UM Acuña 1, J Zi 3, J Orjala 3, EJ Carcache de Blanco 1, 2
  • 1Division of Pharmacy Practice and Administration
  • 2Division of Medicinal Chemistry and Pharmacognosy, College of Pharmacy, The Ohio State University, 141N Parks Hall 500 W. 12
  • thAvenue, Columbus, OH 43210
  • 3Department of Medicinal Chemistry and Pharmacognosy, College of Pharmacy, University of Illinois at Chicago, 833 S. Wood St., Chicago, IL 60612

Ambiguine I was previously isolated from Fischerella ambigua, and it was identified as a NF-κB inhibitor (IC50= 30 nM). To further investigate the mechanism action through which ambiguine I exerts its biological effects on cancer cells, fluorescence activated cell sorting analysis was performed on treated HeLa cervical cancer cells. The DNA content was measured in both treated and untreated cells and an increased population of cells was detected in sub G1-phase in the cells treated with ambiguine I. The preliminary results showed that 72% of treated cell were in sub G1-phase, compared to 37% of the untreated cells.

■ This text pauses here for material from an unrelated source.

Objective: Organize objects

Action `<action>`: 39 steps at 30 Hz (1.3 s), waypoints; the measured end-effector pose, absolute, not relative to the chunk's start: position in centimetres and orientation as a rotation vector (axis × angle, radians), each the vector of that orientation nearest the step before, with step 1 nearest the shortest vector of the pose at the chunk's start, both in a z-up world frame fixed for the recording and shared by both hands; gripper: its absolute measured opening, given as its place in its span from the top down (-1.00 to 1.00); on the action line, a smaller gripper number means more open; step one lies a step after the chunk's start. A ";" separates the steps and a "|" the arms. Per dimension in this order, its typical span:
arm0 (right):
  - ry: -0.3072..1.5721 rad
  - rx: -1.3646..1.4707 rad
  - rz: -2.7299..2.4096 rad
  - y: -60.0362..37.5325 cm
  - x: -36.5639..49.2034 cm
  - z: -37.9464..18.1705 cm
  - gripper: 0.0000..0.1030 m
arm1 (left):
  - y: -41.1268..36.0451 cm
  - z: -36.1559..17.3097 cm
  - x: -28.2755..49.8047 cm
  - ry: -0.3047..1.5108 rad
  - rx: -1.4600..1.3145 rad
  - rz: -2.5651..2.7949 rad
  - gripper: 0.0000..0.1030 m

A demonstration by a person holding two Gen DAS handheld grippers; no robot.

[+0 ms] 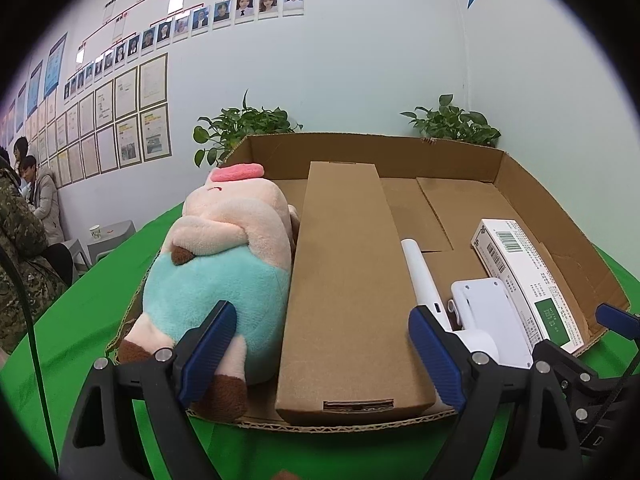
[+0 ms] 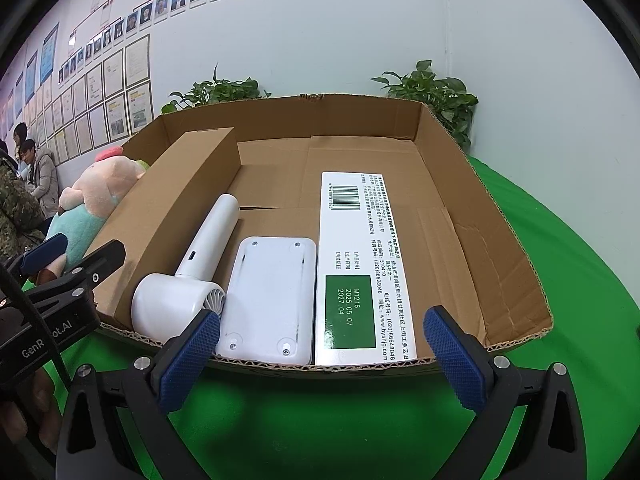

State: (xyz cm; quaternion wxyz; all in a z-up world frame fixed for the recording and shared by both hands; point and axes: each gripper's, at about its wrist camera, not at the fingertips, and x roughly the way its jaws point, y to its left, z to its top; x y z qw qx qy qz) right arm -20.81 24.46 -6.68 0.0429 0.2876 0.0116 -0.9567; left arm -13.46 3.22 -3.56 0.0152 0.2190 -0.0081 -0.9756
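A shallow cardboard tray (image 1: 560,216) (image 2: 496,216) lies on the green table. Side by side in it rest a pink-and-teal plush toy (image 1: 224,264) (image 2: 92,204), a long brown carton (image 1: 344,288) (image 2: 168,208), a white hair dryer (image 1: 424,280) (image 2: 196,264), a flat white device (image 1: 492,312) (image 2: 268,296) and a white box with a green label (image 1: 524,276) (image 2: 356,264). My left gripper (image 1: 320,348) is open just before the tray's near edge, its fingers either side of the carton's end. Open too, my right gripper (image 2: 324,356) hovers in front of the device and white box.
Green cloth (image 2: 320,420) covers the table. Two potted plants (image 1: 244,124) (image 1: 452,120) stand behind the tray against the white wall. People sit at far left (image 1: 36,200). The left gripper's body (image 2: 52,292) shows at the left of the right wrist view.
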 end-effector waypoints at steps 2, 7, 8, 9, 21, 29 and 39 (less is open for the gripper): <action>0.028 0.875 -2.923 24.5 -20.9 -6.6 -1.00 | 3.2 -3.6 -13.5 -0.030 0.683 -3.033 -0.71; 0.036 0.880 -2.928 24.4 -21.0 -6.7 -1.00 | 3.2 -3.6 -13.5 -0.030 0.683 -3.033 -0.71; 0.045 0.884 -2.931 24.3 -21.1 -6.7 -1.00 | 3.2 -3.6 -13.5 -0.030 0.683 -3.033 -0.71; 0.050 0.887 -2.933 24.2 -21.1 -6.8 -1.00 | 3.2 -3.6 -13.5 -0.030 0.683 -3.033 -0.71; 0.062 0.893 -2.937 24.1 -21.5 -6.8 -1.00 | 3.4 -3.6 -13.4 -0.041 0.685 -3.025 -0.71; 0.061 0.893 -2.937 24.1 -21.5 -6.8 -1.00 | 3.4 -3.6 -13.4 -0.041 0.685 -3.025 -0.71; 0.061 0.894 -2.937 24.0 -21.5 -6.9 -1.00 | 3.4 -3.6 -13.4 -0.042 0.685 -3.025 -0.71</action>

This effect was associated with G1-phase block in the cell cycle and induction of apoptosis in treated cells. The biological and cellular effects on HeLa cervical cancer cells of ambiguine I are being further examined. The levels of protein expression of mediators of the NF-κB pathway are also being studied. The kinases IKK-α and IKK-β have been analyzed by Western blot analysis at increasing concentrations of ambiguine I. The NF-κB expression of p50 and p65 units have also been examined in treated cells and compared with the positive control, rocaglamide.